> _TASK TO CARRY OUT_
Out of the data below, copy every line with the string "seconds".
### DATA EXCERPT
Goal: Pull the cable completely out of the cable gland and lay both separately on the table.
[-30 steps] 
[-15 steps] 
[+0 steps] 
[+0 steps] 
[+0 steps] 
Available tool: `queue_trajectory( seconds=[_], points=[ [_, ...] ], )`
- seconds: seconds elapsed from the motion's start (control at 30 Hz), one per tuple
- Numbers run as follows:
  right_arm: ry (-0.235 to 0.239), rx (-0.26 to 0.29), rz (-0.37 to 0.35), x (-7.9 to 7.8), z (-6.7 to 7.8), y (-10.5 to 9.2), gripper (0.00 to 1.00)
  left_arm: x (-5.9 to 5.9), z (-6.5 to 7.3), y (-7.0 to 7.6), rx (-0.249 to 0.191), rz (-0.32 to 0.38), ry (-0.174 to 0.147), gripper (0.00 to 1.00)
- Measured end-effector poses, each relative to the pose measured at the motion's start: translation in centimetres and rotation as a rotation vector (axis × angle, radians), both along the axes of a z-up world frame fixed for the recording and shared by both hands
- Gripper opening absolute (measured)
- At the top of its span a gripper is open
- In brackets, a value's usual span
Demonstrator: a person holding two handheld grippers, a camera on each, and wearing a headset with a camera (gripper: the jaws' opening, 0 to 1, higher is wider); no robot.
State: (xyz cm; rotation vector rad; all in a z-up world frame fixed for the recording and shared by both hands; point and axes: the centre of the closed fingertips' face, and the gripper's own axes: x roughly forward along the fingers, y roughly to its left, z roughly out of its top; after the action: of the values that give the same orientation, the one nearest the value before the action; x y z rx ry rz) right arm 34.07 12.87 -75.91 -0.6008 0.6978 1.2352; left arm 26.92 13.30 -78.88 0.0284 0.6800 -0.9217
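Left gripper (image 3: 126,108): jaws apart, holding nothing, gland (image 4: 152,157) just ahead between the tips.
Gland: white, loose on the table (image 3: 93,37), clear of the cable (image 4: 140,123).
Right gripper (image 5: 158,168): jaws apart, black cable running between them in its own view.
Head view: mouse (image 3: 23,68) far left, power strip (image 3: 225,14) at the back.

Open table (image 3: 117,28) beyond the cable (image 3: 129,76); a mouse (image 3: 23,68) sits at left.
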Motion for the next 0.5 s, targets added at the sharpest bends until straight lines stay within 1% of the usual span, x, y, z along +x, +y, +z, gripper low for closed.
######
> _TASK OUTPUT_
Available tool: `queue_trajectory( seconds=[_], points=[ [_, ...] ], )`
- seconds: seconds elapsed from the motion's start (control at 30 Hz), one per tuple

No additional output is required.